# Bellar Trial comes to a close



## Bob Kellam (Apr 8, 2004)

As the Crow Flies

'Canned hunts' all about the trophy, not the sport

By Mark Crowley-Warrick Publishing Online

A two-week trial that concluded this week in South Bend will undoubtedly set the parameters for "high-fenced" hunting in the Hoosier state and elsewhere in the nation.

It has also exposed to the public as to just what a farce these operations really are. The hunts are all about big trophy bucks and not the sport of hunting.

The subject of "canned hunts," or hunting behind fences, has been festering in Indiana over the last three years. Opponents, comprised of hunters and conservation groups, have argued from the beginning that these types of hunts are not hunting.

Their argument is simple: There is no sense of fair chase and it cheapens the sport by placing a dollar value on the animal itself.

The trial centered around the crusader of "high-fenced" hunting Russell Bellar, owner of Bellar's Place, a 1,400 acre deer farm near Peru.

At one time he offered outdoor writers, including this one, the opportunity to hunt a specific buck at no charge to prove his point that these types of operations really are hunting.

However, as it came out in testimony, most of the deer were killed in penned areas ranging from three to 10 acres. Other deer farmers from around the state had heralded Bellar as the "messiah" who would lead the charge to legitimize such hunting operations.

Bellar and his farm manager, Hinds Tom Jones, faced 39 counts following an intense investigation by the Indiana Department of Natural Resources and the U.S. Fish and Wildlife Service.

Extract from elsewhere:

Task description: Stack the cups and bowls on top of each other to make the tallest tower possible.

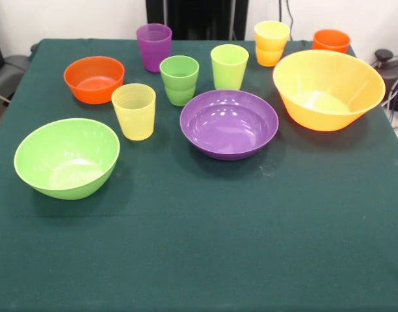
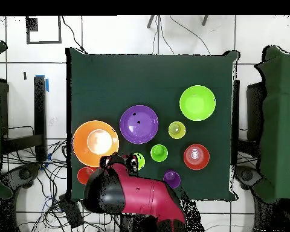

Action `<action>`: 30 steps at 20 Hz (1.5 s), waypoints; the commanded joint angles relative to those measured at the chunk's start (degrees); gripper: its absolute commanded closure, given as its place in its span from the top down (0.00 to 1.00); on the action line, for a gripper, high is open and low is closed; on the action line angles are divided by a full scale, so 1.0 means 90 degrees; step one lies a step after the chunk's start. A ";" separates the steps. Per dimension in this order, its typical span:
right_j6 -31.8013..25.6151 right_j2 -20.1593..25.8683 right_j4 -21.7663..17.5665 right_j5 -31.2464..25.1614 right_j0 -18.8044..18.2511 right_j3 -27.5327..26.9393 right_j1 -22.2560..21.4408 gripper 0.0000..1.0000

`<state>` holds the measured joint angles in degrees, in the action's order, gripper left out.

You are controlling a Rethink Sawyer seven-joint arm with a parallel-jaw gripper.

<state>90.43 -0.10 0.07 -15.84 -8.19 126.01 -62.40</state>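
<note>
A: What sits lowest in the front view?

B: The lime green bowl, lower left of the items, upright on the green tablecloth. Nothing is in it.

A: And above that?

B: The purple bowl at the frame's centre, wide and shallow. Just left of it stands the pale yellow cup, ribbed, apart from both bowls. To the right, near the right edge, is the large yellow-orange bowl, close to the purple one; whether they touch I cannot tell.

A: Further up?

B: The dark green cup and the lime green cup stand side by side above the purple bowl. At the left is the small orange bowl. Higher again, the purple cup, the yellow-orange cup, and at upper right the orange cup, partly behind the big bowl's rim.

A: Any tower?

B: None; every piece stands alone, open side up.

A: Does the overhead view agree?

B: Yes, turned round: lime green bowl at upper right, purple bowl in the centre, yellow-orange bowl at left, orange bowl at right.

A: And the robot?

B: The red and black arm lies at the bottom centre of the overhead view, over the table's lower edge, covering some cups there. I cannot make out its gripper, so I cannot tell how wide it stands.
</note>
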 commanded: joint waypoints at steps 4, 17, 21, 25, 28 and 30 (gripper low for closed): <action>0.0669 0.0610 -0.0473 0.0884 -0.0378 0.0538 0.1159 1.00; 0.0718 0.0654 -0.0849 0.1658 -0.0605 0.0249 0.2047 1.00; 0.0765 0.0680 -0.0902 0.1724 -0.0628 0.0229 0.2104 1.00; 0.0821 0.0670 -0.0940 0.1818 -0.0620 0.0167 0.2235 1.00; 0.0861 0.0641 -0.0957 0.1926 -0.0599 0.0112 0.2390 1.00; 0.0888 0.0643 -0.0954 0.1925 -0.0601 0.0107 0.2431 1.00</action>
<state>90.43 1.10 -5.63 -1.29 -13.55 126.77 -44.68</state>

Some of the counts centered around violations of the Lacy Act that prohibits the transportation and sale through interstate commerce of any wildlife taken or possessed in violation of state law.

Hinds was the first called to the stand. He had reached a plea agreement in exchange for testimony against Bellar. He presented the first round of damning evidence against Bellar and how he operated.

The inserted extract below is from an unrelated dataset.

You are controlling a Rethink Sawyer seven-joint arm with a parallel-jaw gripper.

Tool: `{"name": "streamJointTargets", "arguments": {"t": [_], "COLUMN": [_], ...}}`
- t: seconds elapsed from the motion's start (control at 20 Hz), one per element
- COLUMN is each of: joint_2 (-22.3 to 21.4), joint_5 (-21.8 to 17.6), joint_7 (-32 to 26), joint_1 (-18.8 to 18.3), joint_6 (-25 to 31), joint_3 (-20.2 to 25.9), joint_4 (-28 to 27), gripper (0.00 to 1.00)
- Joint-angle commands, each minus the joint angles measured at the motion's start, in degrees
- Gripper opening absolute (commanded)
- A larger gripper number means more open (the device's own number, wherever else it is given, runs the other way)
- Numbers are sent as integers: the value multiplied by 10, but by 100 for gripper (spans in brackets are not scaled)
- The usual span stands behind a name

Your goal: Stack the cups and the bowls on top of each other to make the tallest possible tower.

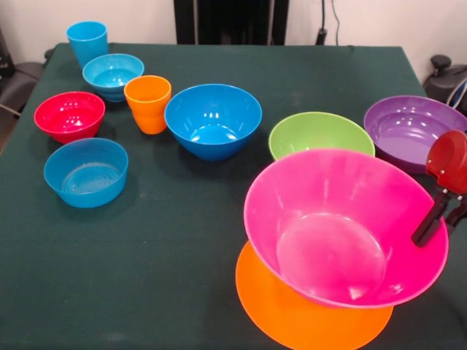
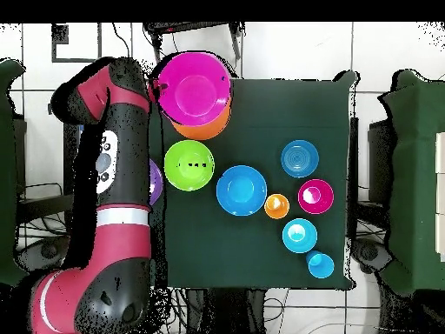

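The pink bowl (image 1: 343, 226) is held tilted by the gripper (image 1: 435, 222) clamped on its three-o'clock rim, above the orange bowl (image 1: 292, 313).

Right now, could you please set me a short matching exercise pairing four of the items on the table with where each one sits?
Items:
1. pink bowl
2. orange cup
3. red bowl
4. light blue cup

Places:
A. at a far corner of the table
B. tilted on the orange bowl
C. beside the large blue bowl
D. between two small light blue bowls

Pairs: 1-B, 2-C, 3-D, 4-A
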Motion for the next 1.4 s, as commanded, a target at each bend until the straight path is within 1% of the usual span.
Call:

Over the two week period more than 70 witnesses were called and included such names as renowned outdoor TV personality Jimmy Houston, country music star Ronnie Dunn of Brooks and Dunn, former Miami Dolphins quarterback Jeff Wickersham and Fred Rowan, CEO of Carter's Clothing, Inc.

Some of the witnesses paid as much as $25,000 to kill specific bucks.

Indiana law prohibits the killing of specific bucks and to get around this, Bellar at one time allegedly released two deer into the fenced area, one of which had its antlers sawed off to stubs so that the hunter would know which deer he paid for.

Here's a recap of how these witnesses characterized the hunts:

Dunn testified that Bellar had pointed out a specific deer for him to kill in a small pen. Dunn commented that it was like "slaughtering cattle."

Wickersham said he chose the deer he killed from a magazine and paid $20,000 to kill that one deer. The deer had been brought from another farm, drugged and released into the pen. Bellar and his employees then herded the deer away from the fence for Wickersham to shoot in about 30 minutes.

Rowan testified that he and his son shot three bucks in a four-hour span and paid $20,000 for the largest deer and $8,000 to $10,000 for the smaller two.

But these weren't the only hunters called to the stand. According to news reports, witness after witness told the same type of stories where deer were drugged, shot with a variety of weapons in small fenced areas, including rifles which are illegal in Indiana.

Many told of how the hunts were then staged for video cameras to make the hunts look legitimate.

One hunter even testified that fake blood was applied to the animal to make it look more realistic. "That was a nice touch," the hunter testified.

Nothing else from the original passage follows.